Edmonton business owner paid less than the assessed value for old Campbell River mill site
78809campbellriverHaroldJahn
Harold Jahn

Harold Jahn got a good deal on the former Elk Falls mill property and now the city is hoping to get a better tax return from the industrial lands.

“If this proceeds and development occurs, it will be very significant for the citizens of Campbell River,” said city manager Andy Laidlaw.

Jahn, owner of Pacifica Deep Sea Terminals, signed an agreement last week with Catalyst Paper to buy the 400-acre property for $8.6 million. According to BC Assessment, the property is currently valued at $10 million.

The Edmonton-based businessman, who operates three industrial parks in Alberta, wants to manufacture lithium batteries, algae-based solar cells and develop other “green” energy initiatives on the site of the former pulp and paper mill which closed in 2010.

However, nothing is final until the deal closes Sept. 5.

“It’s premature to speculate. It isn’t a done deal yet,” said city Coun. Ron Kerr. “I can’t see it having an immediate effect (on taxes), but it’s going to be fodder for a lot of discussion.”

The former mill was the “cash cow” for the city, providing approximately $5 million in local taxes back in 2006-’07. That number was reduced as the city whittled back the industrial tax rate, falling to $2 million in 2010. However, after the mill closed due to poor markets, mounting corporate debt and ongoing battles with the labour union, Catalyst began selling off equipment and dismantling the operation.
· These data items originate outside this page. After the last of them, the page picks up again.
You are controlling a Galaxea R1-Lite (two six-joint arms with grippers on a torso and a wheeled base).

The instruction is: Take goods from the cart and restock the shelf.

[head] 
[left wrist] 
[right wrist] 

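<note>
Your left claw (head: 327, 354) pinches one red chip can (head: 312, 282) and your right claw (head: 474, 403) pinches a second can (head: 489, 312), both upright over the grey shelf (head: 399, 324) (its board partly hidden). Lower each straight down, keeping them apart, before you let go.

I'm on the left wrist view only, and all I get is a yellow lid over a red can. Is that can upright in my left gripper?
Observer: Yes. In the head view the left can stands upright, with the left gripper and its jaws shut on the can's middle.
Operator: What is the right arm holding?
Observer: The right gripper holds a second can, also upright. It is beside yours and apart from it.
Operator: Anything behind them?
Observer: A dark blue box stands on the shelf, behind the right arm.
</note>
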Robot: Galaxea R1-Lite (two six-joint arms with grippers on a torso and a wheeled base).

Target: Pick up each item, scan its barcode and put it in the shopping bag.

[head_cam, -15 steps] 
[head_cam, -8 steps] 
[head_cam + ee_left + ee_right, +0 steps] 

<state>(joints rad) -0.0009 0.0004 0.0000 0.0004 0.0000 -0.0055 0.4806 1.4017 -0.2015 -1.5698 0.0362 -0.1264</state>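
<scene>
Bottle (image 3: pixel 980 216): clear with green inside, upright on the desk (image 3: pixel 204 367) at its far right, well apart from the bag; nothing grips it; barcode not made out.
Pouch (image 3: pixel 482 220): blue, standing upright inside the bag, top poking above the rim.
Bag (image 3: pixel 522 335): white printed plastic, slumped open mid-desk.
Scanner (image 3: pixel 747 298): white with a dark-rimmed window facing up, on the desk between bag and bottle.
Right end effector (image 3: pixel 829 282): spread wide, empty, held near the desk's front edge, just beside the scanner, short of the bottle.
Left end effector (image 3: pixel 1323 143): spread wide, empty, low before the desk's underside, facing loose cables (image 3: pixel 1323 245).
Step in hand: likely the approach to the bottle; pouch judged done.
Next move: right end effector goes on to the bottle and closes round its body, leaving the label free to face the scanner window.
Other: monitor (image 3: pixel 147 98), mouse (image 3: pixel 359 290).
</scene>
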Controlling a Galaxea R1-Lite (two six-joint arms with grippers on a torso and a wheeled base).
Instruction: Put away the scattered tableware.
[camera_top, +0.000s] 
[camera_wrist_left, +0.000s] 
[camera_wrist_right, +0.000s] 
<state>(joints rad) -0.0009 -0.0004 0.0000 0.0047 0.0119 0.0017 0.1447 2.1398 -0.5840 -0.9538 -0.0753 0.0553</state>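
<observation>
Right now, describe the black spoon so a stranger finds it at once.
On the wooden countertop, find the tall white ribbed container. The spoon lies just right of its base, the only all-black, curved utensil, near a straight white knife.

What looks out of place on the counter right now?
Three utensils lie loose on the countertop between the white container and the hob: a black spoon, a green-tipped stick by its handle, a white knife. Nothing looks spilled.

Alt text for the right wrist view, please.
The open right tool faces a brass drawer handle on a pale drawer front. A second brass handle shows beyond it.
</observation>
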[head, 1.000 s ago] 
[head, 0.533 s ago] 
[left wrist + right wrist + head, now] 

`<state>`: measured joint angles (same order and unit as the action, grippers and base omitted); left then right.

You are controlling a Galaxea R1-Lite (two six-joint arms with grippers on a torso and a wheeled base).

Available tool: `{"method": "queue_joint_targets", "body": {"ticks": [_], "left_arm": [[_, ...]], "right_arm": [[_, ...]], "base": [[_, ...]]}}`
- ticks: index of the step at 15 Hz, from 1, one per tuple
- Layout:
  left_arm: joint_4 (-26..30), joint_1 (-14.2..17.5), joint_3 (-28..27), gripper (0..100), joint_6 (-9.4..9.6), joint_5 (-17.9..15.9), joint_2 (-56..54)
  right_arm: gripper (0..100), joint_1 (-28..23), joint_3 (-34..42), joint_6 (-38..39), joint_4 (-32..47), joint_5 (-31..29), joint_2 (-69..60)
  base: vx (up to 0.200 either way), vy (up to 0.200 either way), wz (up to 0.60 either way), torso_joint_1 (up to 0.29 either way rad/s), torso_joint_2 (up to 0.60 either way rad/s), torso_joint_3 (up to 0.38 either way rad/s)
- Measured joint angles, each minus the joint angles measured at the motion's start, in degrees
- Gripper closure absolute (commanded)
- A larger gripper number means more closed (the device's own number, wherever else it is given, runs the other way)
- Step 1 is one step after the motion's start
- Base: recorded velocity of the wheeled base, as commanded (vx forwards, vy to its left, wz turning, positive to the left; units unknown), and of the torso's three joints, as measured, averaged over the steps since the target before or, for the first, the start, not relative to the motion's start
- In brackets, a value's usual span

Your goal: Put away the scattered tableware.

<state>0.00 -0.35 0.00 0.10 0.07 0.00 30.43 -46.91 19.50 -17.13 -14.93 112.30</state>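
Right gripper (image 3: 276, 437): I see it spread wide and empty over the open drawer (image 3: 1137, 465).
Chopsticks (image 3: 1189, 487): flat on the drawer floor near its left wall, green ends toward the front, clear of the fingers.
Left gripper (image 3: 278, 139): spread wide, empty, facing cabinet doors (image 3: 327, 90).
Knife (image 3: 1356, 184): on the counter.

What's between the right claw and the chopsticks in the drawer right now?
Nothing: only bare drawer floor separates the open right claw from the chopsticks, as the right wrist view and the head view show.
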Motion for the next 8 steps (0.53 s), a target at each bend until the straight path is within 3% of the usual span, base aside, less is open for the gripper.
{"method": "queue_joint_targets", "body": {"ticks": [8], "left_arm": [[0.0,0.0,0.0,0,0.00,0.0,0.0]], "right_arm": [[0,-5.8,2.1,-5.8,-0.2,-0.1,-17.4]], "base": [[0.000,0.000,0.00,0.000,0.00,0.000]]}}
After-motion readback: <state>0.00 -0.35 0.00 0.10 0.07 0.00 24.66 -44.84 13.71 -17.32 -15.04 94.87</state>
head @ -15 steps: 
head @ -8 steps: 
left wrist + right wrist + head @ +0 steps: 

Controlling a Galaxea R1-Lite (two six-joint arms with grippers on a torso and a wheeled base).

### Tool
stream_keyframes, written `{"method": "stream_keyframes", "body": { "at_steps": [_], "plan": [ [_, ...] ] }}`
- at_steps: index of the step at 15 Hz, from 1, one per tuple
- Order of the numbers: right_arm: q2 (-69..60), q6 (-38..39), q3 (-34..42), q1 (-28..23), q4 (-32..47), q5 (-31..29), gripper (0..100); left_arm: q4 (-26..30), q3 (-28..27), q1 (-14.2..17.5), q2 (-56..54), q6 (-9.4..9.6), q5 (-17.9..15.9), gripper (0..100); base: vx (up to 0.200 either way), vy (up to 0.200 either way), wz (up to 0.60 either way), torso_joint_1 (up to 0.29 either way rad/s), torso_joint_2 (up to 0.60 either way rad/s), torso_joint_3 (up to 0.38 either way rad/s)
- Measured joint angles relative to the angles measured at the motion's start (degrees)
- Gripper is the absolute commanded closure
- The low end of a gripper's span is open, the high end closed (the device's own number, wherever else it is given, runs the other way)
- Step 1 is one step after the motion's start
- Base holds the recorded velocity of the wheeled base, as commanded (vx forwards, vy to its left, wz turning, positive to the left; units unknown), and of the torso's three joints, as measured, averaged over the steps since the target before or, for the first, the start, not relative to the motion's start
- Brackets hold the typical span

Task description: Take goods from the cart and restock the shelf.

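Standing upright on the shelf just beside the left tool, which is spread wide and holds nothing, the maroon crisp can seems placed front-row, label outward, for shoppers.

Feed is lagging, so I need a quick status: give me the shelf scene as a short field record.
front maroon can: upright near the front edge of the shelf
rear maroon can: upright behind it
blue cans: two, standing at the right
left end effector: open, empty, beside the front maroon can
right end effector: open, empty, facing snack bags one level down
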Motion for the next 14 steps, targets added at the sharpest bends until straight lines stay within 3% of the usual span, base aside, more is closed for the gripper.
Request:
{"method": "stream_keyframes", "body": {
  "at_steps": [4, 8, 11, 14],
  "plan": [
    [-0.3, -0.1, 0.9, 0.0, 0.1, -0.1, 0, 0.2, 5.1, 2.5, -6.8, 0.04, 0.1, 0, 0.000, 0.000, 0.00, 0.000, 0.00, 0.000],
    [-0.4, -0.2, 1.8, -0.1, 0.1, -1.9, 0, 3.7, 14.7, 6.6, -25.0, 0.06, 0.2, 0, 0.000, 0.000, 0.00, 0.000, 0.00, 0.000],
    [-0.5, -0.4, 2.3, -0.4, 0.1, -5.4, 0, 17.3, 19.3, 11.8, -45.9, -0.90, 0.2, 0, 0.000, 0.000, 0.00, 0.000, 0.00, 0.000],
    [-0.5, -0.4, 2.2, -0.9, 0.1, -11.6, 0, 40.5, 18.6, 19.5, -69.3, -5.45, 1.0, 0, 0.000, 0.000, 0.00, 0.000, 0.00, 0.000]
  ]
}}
The company recently emerged from bankruptcy protection. As a result of the mill closure, the land’s “industrial” assessment was reclassified as “commercial” which meant a much lower tax rate. This past year, Catalyst paid $161,000 in city taxes while residential taxes went up 13.6 per cent to make up for just some of the shortfall.

“It was a big loss of revenue,” said Laidlaw.

The pending sale though provides economic optimism. In addition to presumably more tax revenue, Laidlaw said the city will benefit through more jobs, not just at the industrial park, but also through supporting businesses and services. These, in turn, leads to other economic spinoffs, such as better retail sales.

“We’re all waiting to see what happens,” said Laidlaw.

Both Laidlaw and Bill MacGougan of the regional BC Assessment branch say the mill site has lot of potential. It addition to the deep-sea port, the site is fully serviced and has a sewage treatment facility that was built to not only treat mill effluent, but also all the city’s sewage (the city has its own sewage treatment plant).

“It all depends on what they do with it,” said MacGougan from his office in Nanaimo. “If something like this goes ahead, it’s all positive.”

He added that it is unlikely the industrial land will be reclassified in time for the 2013 assessment, as evaluations are conducted in October.